• _WHAT IS EXPECTED_:
Examine each line of the data, and copy the ones containing "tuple".
(RECORDS SUPPLIED)
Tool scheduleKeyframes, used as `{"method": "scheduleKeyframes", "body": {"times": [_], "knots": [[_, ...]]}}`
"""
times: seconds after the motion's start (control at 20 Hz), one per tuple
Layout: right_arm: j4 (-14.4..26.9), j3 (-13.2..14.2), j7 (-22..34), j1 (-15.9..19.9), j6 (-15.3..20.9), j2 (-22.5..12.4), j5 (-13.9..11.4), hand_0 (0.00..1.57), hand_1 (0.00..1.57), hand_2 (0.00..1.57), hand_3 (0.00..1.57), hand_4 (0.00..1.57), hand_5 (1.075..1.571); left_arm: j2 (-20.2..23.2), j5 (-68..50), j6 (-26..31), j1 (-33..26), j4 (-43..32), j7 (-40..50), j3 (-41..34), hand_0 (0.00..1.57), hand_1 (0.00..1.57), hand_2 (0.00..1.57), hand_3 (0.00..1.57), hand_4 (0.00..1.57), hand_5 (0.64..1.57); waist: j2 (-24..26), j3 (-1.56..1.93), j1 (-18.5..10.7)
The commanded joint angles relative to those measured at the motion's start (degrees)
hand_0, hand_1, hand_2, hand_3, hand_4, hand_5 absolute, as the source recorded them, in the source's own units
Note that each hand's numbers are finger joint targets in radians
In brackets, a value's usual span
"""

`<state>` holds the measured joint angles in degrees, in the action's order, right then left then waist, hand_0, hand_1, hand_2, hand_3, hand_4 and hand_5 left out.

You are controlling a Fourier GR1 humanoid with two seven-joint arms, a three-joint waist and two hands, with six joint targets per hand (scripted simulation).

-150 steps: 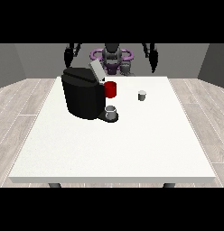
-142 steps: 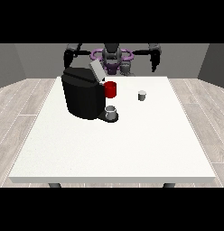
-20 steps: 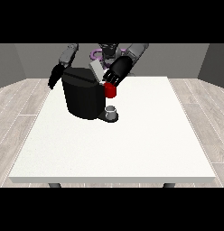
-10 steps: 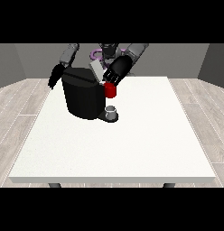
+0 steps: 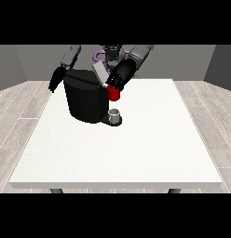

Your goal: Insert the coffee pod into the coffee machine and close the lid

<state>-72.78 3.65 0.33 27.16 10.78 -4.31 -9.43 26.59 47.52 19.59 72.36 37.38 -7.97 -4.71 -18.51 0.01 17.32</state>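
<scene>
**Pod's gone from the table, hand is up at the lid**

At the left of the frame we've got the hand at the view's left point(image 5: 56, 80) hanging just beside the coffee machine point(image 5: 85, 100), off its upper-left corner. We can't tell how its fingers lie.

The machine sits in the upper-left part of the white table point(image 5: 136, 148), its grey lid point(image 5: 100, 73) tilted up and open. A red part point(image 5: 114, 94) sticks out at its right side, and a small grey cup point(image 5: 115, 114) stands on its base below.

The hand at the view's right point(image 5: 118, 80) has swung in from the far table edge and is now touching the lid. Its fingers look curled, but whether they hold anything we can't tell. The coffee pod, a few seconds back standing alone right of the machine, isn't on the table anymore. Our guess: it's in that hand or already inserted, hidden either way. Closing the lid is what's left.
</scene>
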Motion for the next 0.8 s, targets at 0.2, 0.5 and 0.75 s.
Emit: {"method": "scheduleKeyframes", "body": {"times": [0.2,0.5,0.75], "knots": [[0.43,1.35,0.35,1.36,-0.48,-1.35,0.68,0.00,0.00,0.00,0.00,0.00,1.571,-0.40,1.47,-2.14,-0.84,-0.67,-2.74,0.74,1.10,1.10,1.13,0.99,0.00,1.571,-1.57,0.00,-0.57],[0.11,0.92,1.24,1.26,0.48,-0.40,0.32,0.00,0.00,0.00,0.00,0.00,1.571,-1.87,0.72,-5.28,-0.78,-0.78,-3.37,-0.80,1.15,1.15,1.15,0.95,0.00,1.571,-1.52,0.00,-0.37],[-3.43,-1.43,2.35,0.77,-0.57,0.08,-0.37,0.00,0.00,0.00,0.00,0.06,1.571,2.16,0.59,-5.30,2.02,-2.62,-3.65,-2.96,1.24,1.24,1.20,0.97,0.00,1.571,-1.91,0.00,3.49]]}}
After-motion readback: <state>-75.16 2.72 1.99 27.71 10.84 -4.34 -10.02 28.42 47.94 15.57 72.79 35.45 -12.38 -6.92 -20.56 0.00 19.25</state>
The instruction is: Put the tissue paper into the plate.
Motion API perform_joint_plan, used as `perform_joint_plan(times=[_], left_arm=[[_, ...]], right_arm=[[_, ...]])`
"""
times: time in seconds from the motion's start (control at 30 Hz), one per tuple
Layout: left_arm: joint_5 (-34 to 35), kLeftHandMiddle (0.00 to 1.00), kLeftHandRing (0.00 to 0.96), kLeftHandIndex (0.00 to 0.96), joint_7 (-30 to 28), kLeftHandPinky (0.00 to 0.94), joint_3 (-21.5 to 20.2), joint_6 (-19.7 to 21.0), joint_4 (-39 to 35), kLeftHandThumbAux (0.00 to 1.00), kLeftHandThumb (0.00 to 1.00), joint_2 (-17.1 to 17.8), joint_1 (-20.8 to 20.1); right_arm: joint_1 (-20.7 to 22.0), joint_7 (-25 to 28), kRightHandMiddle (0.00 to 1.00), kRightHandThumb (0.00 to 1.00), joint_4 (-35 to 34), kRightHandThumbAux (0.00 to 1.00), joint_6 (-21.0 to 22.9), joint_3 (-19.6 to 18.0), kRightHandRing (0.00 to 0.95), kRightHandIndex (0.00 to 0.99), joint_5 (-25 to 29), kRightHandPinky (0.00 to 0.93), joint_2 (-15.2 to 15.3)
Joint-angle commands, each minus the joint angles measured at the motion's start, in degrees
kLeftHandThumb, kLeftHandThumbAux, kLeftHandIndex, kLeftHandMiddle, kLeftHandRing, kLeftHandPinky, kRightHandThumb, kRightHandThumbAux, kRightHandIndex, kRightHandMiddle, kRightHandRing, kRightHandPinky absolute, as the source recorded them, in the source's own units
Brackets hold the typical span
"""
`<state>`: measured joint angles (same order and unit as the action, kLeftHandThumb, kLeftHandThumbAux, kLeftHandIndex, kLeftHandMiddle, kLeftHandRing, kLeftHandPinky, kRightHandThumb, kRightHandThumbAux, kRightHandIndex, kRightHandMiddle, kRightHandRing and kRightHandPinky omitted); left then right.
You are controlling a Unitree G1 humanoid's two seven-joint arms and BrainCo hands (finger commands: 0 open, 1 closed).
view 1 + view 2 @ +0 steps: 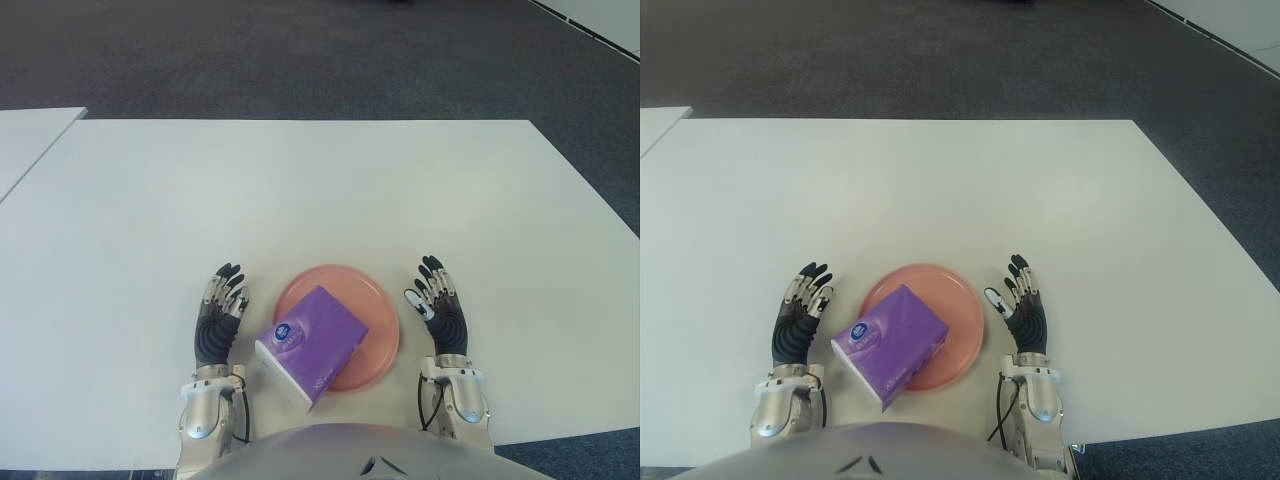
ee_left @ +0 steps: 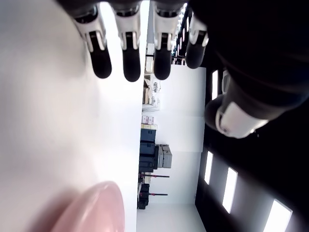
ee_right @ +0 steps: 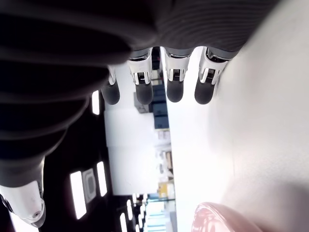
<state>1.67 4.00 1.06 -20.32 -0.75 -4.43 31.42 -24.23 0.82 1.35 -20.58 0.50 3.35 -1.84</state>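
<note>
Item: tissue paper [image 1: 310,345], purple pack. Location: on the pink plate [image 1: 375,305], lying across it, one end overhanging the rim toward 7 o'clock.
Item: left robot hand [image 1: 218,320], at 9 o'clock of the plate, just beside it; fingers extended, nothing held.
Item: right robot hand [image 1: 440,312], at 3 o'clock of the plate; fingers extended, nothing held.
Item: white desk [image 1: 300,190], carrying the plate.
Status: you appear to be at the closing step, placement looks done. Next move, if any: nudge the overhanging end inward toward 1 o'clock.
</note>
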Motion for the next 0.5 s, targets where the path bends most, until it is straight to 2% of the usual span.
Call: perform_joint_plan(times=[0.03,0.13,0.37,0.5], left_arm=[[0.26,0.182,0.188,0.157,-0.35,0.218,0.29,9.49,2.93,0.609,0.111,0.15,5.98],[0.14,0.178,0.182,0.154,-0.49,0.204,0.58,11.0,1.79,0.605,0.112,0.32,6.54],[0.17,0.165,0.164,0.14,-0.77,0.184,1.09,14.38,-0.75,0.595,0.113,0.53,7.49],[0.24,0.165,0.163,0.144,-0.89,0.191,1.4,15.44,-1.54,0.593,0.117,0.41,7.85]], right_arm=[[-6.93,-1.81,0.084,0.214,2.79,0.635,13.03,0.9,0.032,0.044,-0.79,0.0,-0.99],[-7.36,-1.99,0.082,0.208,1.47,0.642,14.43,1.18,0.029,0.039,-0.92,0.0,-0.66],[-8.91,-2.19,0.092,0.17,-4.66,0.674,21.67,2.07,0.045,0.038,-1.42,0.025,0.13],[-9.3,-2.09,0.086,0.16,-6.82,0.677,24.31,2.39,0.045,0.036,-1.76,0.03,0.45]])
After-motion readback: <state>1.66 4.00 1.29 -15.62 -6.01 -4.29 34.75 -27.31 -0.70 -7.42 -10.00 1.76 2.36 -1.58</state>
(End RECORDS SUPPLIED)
• _FINISHED EXERCISE_:
times: seconds after the motion's start (control at 20 Hz), one per tuple
times: time in seconds from the motion's start (control at 30 Hz), one per tuple

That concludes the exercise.